Há grades em minha janela


Minha janela tem grades. É uma constatação óbvia, que surgiu no momento em que me deitei na cama e olhei pela luz que penetrava pelo quarto, dissolvendo os resquícios de escuridão. Não que eu seja um observador atento, meticuloso, que perde os momentos com o olhar fixado numa imagem, a decompô-la em diversos sentidos. Foi apenas uma observação boba, mas que me deixou estranho, por entender que não deveria haver grades em minha janela.

Aquela forma quadriculada, soldada em ferro, impede-me de ver o horizonte sem riscos. Ele sempre surge manchado pelas formas forjadas em metal, tal qual uma ferida, que macula o olhar. Grades que existem para barrar um possível invasor, um sequestrador de nossa calmaria. É a promessa de segurança, mas uma segurança que limita a visão. E, tal qual um pássaro preso em uma gaiola, torno-me refém dos medos, enquanto me protejo por detrás de grades, frágeis grades, mas que passam aquela sensação de segurança.

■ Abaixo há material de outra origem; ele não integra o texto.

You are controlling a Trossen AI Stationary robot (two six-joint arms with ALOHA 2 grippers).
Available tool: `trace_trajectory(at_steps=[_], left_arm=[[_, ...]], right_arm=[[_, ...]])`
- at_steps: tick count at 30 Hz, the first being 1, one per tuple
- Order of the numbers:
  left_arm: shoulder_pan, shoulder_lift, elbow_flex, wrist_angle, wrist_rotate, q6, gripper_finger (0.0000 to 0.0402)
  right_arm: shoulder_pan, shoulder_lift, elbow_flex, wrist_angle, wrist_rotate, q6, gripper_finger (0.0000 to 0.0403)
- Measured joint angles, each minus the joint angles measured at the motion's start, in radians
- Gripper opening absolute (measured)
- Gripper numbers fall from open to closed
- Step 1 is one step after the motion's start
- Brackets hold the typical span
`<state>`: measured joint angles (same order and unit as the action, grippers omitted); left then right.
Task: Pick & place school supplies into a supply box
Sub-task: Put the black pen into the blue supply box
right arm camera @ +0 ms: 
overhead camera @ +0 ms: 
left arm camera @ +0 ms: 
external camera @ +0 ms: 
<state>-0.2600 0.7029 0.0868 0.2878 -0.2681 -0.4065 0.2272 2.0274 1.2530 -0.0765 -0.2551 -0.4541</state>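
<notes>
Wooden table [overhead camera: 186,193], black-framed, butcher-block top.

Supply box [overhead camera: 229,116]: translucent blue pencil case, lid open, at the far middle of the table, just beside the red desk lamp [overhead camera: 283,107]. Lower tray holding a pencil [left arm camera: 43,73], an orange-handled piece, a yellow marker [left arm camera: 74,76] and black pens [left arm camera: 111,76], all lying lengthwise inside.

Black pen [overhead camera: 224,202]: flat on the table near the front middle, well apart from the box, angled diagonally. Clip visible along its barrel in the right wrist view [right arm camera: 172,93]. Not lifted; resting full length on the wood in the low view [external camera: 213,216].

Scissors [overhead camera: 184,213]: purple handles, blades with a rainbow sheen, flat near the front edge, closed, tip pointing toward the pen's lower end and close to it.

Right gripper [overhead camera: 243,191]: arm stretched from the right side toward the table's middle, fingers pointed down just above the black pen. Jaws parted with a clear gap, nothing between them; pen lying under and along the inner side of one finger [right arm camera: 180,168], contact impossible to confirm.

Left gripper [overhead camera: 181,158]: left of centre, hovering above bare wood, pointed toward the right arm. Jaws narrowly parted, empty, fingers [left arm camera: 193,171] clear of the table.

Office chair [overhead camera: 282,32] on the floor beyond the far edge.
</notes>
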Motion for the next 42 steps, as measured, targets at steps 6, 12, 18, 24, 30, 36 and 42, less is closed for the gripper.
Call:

Pergunto-me: deveria ser assim? Que liberdade é essa onde devemos colocar grades nas janelas, restringir nossa contemplação do horizonte para tentar buscar segurança? Não entendo a que ponto chegamos. Preocupações, medos, fobias, uma ansiedade de viver em segurança e, ao mesmo tempo, preso em nossos casulos, com medo da violência. Para contemplar o céu, as grades. Para termos segurança, os metais mais vis sustentam a sensação de proteção.

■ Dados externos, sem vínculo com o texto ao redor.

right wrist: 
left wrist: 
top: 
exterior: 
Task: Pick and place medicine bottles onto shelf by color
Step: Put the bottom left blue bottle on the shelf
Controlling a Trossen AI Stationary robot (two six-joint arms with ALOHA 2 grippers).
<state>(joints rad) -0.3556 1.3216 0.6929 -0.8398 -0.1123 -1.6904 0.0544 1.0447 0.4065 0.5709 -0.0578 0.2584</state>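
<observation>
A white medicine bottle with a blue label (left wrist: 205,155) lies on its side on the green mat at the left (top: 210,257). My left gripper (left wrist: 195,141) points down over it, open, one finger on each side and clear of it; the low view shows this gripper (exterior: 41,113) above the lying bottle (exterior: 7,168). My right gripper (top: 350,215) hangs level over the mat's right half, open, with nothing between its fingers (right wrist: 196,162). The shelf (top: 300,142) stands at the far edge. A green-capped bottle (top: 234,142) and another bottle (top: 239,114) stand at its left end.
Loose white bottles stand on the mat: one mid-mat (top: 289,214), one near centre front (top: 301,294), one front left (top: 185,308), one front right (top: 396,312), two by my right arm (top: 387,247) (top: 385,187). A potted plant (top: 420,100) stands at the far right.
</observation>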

Nunca vivi o tempo em que as portas ficavam destrancadas à noite. Isso faz parte de lendas contatadas por pessoas mais velhas, histórias distantes, que não fazem parte do meu dia-a-dia. Não que aquela sociedade era melhor, superior. É a mesma sociedade de hoje. Só que, atualmente, há uma parafernália midiática tão intensa, uma diferença de renda ainda maior e uma sensação de vazio interior cada vez mais acentuada pelos progressos tecnológicos. Somos reféns dos nossos medos, das nossas dores, das nossas grades. Pergunto-me: para onde posso dar o próximo passo sem me importar com um possível furto do meu bem-estar?

Nessa sociedade de câmeras espalhadas aos sete ventos, com um sistema Big Brother espiando todos os cantos, com armas letais, cercas elétricas e toda parafernália de segurança, ainda tenho em minha janela uma grade. Não deveria estar ali, pois sufoca a visão de um mundo sem restrições. Mas existe, para oferecer a falsa imagem de que me protege. E assim caminhamos: cambaleantes e com grades a sufocar nossos passos...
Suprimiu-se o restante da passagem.